= Required work =
Pictures are not part of the copy; retype all the records below exactly.

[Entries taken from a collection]
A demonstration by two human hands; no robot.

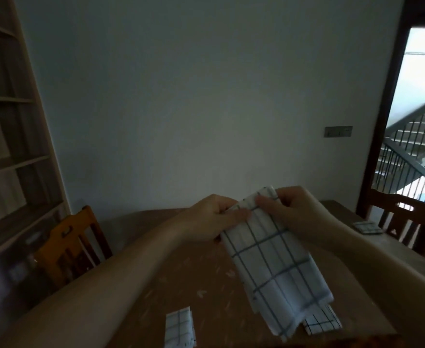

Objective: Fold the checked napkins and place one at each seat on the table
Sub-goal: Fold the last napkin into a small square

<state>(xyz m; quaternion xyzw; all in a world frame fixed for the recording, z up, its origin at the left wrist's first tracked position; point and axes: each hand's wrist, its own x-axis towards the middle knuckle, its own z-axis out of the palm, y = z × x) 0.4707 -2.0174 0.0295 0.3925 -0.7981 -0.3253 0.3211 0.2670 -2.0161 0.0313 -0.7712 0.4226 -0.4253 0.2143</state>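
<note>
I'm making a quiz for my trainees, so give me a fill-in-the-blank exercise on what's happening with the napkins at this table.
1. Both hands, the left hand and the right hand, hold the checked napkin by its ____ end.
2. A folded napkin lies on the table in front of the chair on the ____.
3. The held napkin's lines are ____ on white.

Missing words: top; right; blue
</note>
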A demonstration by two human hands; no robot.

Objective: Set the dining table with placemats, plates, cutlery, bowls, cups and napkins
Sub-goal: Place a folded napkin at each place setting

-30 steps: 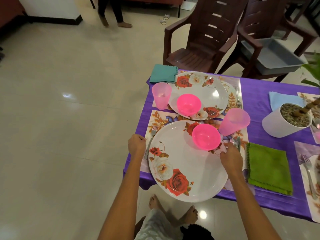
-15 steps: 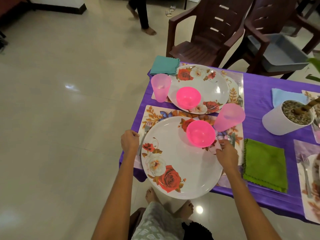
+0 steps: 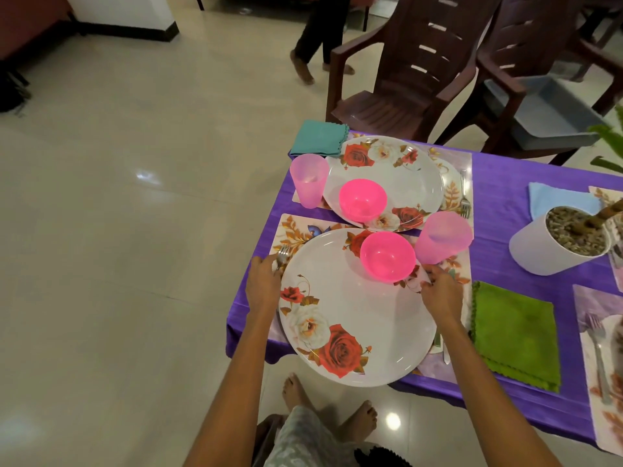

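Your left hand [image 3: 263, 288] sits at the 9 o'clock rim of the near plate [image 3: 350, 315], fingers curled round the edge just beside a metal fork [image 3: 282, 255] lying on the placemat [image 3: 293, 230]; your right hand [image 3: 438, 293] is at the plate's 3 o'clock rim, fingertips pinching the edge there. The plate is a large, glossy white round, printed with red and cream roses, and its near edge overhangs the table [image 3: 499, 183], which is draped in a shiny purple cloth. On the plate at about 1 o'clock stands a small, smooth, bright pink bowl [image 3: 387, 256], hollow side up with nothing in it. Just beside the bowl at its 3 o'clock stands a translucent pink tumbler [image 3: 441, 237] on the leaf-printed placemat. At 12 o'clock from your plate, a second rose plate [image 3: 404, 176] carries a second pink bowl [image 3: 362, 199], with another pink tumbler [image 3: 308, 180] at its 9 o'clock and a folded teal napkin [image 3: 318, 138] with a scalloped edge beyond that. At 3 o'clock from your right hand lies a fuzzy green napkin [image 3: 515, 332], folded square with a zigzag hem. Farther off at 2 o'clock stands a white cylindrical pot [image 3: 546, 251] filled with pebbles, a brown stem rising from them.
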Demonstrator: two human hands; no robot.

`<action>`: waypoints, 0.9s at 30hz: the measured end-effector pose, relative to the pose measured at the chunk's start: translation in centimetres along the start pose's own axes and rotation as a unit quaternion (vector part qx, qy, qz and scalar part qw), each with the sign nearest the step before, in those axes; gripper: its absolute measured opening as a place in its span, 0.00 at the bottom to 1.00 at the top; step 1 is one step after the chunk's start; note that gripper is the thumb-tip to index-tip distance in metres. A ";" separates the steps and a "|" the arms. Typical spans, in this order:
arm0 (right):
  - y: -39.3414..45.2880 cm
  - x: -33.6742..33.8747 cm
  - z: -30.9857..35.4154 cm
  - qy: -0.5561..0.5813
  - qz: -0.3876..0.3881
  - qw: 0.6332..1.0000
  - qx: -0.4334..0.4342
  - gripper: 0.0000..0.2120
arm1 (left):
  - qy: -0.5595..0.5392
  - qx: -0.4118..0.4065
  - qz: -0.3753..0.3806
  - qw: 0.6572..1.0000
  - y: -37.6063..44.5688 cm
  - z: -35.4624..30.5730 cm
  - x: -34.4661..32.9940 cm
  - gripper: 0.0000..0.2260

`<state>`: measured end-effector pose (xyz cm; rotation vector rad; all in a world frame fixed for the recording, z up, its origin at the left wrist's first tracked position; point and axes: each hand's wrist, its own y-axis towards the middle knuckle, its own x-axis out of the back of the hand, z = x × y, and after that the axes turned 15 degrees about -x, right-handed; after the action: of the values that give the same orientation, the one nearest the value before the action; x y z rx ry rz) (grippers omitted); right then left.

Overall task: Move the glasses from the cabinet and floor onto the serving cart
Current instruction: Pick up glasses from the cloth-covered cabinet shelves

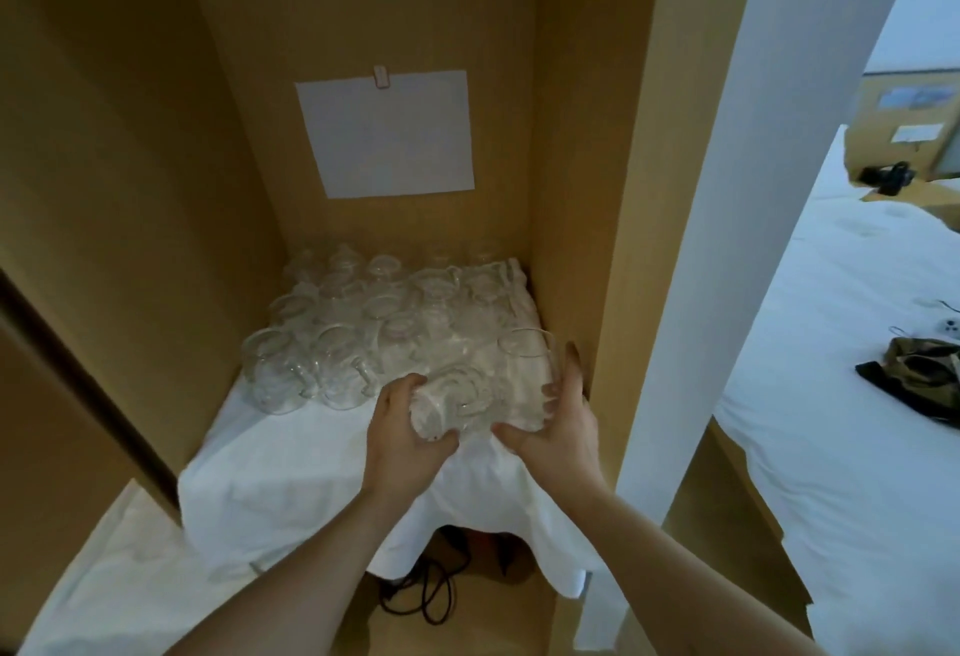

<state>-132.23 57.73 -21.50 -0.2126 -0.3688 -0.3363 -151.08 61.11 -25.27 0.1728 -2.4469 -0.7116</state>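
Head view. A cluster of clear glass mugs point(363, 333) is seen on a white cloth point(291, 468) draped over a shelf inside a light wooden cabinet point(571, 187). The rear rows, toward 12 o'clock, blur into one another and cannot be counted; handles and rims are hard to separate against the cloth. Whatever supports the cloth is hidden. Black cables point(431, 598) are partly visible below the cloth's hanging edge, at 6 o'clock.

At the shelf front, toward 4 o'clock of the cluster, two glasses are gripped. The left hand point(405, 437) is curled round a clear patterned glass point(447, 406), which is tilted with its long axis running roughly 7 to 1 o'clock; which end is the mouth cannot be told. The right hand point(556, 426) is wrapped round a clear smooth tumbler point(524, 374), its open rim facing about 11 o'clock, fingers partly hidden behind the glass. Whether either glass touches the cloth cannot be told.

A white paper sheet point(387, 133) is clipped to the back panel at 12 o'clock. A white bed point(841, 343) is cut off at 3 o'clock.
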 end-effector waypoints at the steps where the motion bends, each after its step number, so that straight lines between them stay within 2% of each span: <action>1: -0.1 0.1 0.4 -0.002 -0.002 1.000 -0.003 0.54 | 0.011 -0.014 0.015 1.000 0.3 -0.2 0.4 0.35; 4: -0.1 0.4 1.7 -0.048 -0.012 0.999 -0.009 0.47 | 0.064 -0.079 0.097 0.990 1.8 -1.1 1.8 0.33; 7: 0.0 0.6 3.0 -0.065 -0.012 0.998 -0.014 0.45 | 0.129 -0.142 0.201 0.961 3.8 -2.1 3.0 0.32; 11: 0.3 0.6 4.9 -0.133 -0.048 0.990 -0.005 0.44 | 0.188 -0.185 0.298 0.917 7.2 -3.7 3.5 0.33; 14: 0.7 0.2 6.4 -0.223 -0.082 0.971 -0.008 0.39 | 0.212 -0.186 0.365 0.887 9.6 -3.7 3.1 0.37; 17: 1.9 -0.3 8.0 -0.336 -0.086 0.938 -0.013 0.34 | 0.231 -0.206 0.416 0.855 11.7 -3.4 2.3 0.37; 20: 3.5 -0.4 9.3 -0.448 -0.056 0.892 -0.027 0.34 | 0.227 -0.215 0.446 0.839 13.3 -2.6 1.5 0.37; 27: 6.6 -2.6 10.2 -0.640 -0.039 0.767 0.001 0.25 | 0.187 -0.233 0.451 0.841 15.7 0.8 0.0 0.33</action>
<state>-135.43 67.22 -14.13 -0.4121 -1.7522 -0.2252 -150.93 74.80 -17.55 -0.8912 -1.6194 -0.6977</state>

= Your response =
A demonstration by two human hands; no robot.


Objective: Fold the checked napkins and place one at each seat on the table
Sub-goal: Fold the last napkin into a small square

<state>(xyz m; quaternion xyzw; all in a world frame fixed for the recording, z up, its origin at the left wrist's first tracked position; point and axes: each hand's wrist, its own x-axis towards the middle knuckle, its own z-axis out of the palm, y = z × x) 0.4707 -2.0174 0.0295 0.3925 -0.7981 -0.3253 0.3211 0.2670 -2.0161 0.0313 -0.7712 0.4226 -0.4253 0.2143</state>
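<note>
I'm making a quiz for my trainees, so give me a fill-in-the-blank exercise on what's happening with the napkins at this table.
1. Both hands, the left hand and the right hand, hold the checked napkin by its ____ end.
2. A folded napkin lies on the table in front of the chair on the ____.
3. The held napkin's lines are ____ on white.

Missing words: top; right; blue
</note>
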A demonstration by two human hands; no robot.

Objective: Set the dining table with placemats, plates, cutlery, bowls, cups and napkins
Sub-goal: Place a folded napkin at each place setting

-30 steps: 
-15 steps: 
+0 steps: 

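Your left hand [image 3: 263, 288] sits at the 9 o'clock rim of the near plate [image 3: 350, 315], fingers curled round the edge just beside a metal fork [image 3: 282, 255] lying on the placemat [image 3: 293, 230]; your right hand [image 3: 438, 293] is at the plate's 3 o'clock rim, fingertips pinching the edge there. The plate is a large, glossy white round, printed with red and cream roses, and its near edge overhangs the table [image 3: 499, 183], which is draped in a shiny purple cloth. On the plate at about 1 o'clock stands a small, smooth, bright pink bowl [image 3: 387, 256], hollow side up with nothing in it. Just beside the bowl at its 3 o'clock stands a translucent pink tumbler [image 3: 441, 237] on the leaf-printed placemat. At 12 o'clock from your plate, a second rose plate [image 3: 404, 176] carries a second pink bowl [image 3: 362, 199], with another pink tumbler [image 3: 308, 180] at its 9 o'clock and a folded teal napkin [image 3: 318, 138] with a scalloped edge beyond that. At 3 o'clock from your right hand lies a fuzzy green napkin [image 3: 515, 332], folded square with a zigzag hem. Farther off at 2 o'clock stands a white cylindrical pot [image 3: 546, 251] filled with pebbles, a brown stem rising from them.
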Demonstrator: two human hands; no robot.

`<action>`: waypoints, 0.9s at 30hz: the measured end-effector pose, relative to the pose measured at the chunk's start: translation in centimetres along the start pose's own axes and rotation as a unit quaternion (vector part qx, qy, qz and scalar part qw), each with the sign nearest the step before, in those axes; gripper: its absolute measured opening as a place in its span, 0.00 at the bottom to 1.00 at the top; step 1 is one step after the chunk's start; note that gripper is the thumb-tip to index-tip distance in metres. A ";" separates the steps and a "|" the arms. Typical spans, in this order:
arm0 (right):
  - y: -39.3414..45.2880 cm
  - x: -33.6742..33.8747 cm
  - z: -30.9857..35.4154 cm
  - qy: -0.5561..0.5813
  - qz: -0.3876..0.3881
  - qw: 0.6332..1.0000
  - qx: -0.4334..0.4342
  - gripper: 0.0000..0.2120
arm1 (left):
  - qy: -0.5595..0.5392
  - qx: -0.4118..0.4065
  - qz: -0.3753..0.3806
  - qw: 0.6572..1.0000
  - y: -37.6063..44.5688 cm
  - z: -35.4624..30.5730 cm
  - x: -34.4661..32.9940 cm
  - gripper: 0.0000..0.2260

`<state>`: measured end-effector pose (xyz cm; rotation vector rad; all in a world frame fixed for the recording, z up, its origin at the left wrist's first tracked position; point and axes: each hand's wrist, its own y-axis towards the middle knuckle, its own x-axis out of the back of the hand, z = x × y, and after that the axes turned 15 degrees about -x, right-handed; after the action: of the values that give the same orientation, the one nearest the value before the action; x y z rx ry rz) (grippers omitted); right then left.

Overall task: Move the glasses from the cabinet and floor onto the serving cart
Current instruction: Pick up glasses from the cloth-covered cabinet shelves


<state>-132.23 57.73 -21.50 -0.2126 -0.3688 -0.3363 -151.08 61.11 -25.27 0.1728 -2.4469 -0.7116</state>
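Head view. A cluster of clear glass mugs point(363, 333) is seen on a white cloth point(291, 468) draped over a shelf inside a light wooden cabinet point(571, 187). The rear rows, toward 12 o'clock, blur into one another and cannot be counted; handles and rims are hard to separate against the cloth. Whatever supports the cloth is hidden. Black cables point(431, 598) are partly visible below the cloth's hanging edge, at 6 o'clock.

At the shelf front, toward 4 o'clock of the cluster, two glasses are gripped. The left hand point(405, 437) is curled round a clear patterned glass point(447, 406), which is tilted with its long axis running roughly 7 to 1 o'clock; which end is the mouth cannot be told. The right hand point(556, 426) is wrapped round a clear smooth tumbler point(524, 374), its open rim facing about 11 o'clock, fingers partly hidden behind the glass. Whether either glass touches the cloth cannot be told.

A white paper sheet point(387, 133) is clipped to the back panel at 12 o'clock. A white bed point(841, 343) is cut off at 3 o'clock.
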 end-effector waypoints at the steps where the motion bends, each after its step number, so that straight lines between them stay within 2% of each span: <action>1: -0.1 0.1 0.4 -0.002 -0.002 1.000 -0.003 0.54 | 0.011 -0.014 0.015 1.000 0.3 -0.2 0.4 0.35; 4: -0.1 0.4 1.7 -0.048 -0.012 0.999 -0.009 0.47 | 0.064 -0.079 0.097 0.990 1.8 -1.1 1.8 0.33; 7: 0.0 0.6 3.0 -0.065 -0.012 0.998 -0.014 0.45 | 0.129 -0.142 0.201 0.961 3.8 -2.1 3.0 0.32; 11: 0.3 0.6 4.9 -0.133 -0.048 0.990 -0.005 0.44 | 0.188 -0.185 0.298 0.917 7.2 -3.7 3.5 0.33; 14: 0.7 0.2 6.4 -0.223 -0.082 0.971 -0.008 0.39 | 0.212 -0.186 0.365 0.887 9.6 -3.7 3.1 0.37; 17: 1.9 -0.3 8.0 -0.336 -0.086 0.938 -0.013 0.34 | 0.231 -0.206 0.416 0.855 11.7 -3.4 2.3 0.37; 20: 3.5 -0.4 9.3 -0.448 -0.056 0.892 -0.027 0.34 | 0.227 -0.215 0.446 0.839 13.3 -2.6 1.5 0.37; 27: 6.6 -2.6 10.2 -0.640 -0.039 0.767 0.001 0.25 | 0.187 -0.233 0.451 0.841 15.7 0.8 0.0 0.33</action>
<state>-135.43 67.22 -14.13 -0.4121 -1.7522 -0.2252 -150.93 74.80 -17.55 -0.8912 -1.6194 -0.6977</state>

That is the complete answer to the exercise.